Investigation of the annealing effects on the structural and optoelectronic properties of RF-sputtered ZnO films studied by the Drude–Lorentz model

Abstract

Zinc oxide films were deposited on glass substrates by RF reactive magnetron sputtering and post-annealed in vacuum at 100, 200, and 300 oC. Structural and optical properties of films were obtained using X-ray diffraction and UV–visible spectroscopy. Optical parameters were extracted from transmittance curves using the single-oscillator Drude–Lorentz model. The evolution of the optical and structural properties of films with the annealing process was investigated.

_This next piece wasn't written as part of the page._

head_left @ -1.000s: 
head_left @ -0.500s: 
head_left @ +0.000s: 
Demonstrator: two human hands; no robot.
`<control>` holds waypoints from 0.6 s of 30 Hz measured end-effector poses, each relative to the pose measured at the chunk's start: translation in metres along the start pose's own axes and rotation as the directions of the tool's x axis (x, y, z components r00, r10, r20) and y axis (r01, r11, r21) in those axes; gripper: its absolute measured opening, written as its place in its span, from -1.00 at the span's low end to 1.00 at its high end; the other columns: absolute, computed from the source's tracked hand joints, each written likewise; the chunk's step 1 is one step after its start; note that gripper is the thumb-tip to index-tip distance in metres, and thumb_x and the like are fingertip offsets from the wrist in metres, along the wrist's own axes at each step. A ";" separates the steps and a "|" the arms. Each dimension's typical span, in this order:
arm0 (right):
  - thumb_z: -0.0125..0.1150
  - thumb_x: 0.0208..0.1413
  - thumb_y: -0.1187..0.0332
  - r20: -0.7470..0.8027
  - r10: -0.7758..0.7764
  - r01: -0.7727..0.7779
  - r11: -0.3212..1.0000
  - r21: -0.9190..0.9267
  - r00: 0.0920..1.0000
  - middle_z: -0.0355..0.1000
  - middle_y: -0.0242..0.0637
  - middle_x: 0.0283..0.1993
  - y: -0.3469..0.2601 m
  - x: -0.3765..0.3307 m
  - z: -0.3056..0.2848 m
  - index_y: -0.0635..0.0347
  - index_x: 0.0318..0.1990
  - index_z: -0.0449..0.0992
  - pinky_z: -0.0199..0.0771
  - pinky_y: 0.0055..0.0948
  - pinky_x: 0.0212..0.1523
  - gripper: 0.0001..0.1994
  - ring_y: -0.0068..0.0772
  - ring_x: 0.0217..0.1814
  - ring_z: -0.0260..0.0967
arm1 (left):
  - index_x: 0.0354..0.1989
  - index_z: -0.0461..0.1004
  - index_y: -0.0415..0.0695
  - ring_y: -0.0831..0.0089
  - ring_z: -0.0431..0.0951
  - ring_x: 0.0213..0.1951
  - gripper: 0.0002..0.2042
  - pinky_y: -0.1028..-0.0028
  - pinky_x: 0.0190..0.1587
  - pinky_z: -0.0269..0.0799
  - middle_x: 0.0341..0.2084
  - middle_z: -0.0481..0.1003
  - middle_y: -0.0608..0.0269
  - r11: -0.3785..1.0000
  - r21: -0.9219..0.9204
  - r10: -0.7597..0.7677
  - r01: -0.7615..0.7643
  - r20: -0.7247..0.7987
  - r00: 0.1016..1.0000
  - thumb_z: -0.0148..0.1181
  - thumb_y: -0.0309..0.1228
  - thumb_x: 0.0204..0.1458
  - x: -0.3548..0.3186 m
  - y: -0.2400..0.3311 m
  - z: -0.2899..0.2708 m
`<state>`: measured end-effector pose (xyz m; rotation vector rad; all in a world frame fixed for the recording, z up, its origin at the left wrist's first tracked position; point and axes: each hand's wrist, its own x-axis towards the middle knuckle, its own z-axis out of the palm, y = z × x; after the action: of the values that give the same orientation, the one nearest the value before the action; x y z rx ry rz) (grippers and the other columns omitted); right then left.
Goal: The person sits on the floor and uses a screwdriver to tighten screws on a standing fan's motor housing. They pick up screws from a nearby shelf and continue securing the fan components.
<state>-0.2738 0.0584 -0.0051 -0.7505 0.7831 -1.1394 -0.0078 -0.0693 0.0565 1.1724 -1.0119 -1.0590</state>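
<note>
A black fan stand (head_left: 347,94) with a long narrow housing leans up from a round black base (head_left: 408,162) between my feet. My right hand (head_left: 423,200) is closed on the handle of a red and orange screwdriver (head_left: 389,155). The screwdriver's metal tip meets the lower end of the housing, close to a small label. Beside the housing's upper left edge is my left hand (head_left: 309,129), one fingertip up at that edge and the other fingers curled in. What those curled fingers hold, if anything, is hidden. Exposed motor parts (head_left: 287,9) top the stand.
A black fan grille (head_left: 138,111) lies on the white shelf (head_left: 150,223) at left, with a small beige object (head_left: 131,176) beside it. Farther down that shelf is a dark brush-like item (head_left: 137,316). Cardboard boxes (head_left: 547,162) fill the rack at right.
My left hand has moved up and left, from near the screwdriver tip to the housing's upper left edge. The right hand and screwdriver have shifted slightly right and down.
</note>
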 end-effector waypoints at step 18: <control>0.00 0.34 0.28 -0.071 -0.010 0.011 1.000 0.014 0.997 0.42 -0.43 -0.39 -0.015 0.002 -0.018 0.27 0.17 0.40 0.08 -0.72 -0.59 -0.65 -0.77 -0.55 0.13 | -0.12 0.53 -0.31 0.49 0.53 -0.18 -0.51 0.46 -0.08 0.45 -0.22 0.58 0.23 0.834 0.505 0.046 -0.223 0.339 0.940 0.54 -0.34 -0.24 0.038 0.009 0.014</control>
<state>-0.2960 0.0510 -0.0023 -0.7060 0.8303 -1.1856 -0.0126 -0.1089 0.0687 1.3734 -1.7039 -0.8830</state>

The films crystallized into the hexagonal wurzite lattice structure, with preferential growth along the c-axis [0002]. The results indicate that the crystalline quality of films improved with annealing, whereas transparency was reduced from 90 to 80 % at 300 oC. With post-annealing, the absorption edge shifted to the red, while the optical band gap decreased from \({E}_{{\text {g}}}=3.28\) to \({E}_{{\text {g}}}=3.26\) eV because of the Burstein–Moss effect. Calculated values of plasma frequency, \(w_{{\text {p}}},\) fall within the IR range and decrease with temperature, from \(w_{{\text {p}}} =5.56 \times 10^{14}\) rad/s (\(2950\,{\text {cm}}^{-1}\)) to \(w_{{\text {p}}}=1.1 \times 10^{14}\) rad/s (\(587\,{\text{cm}}^{-1}\)).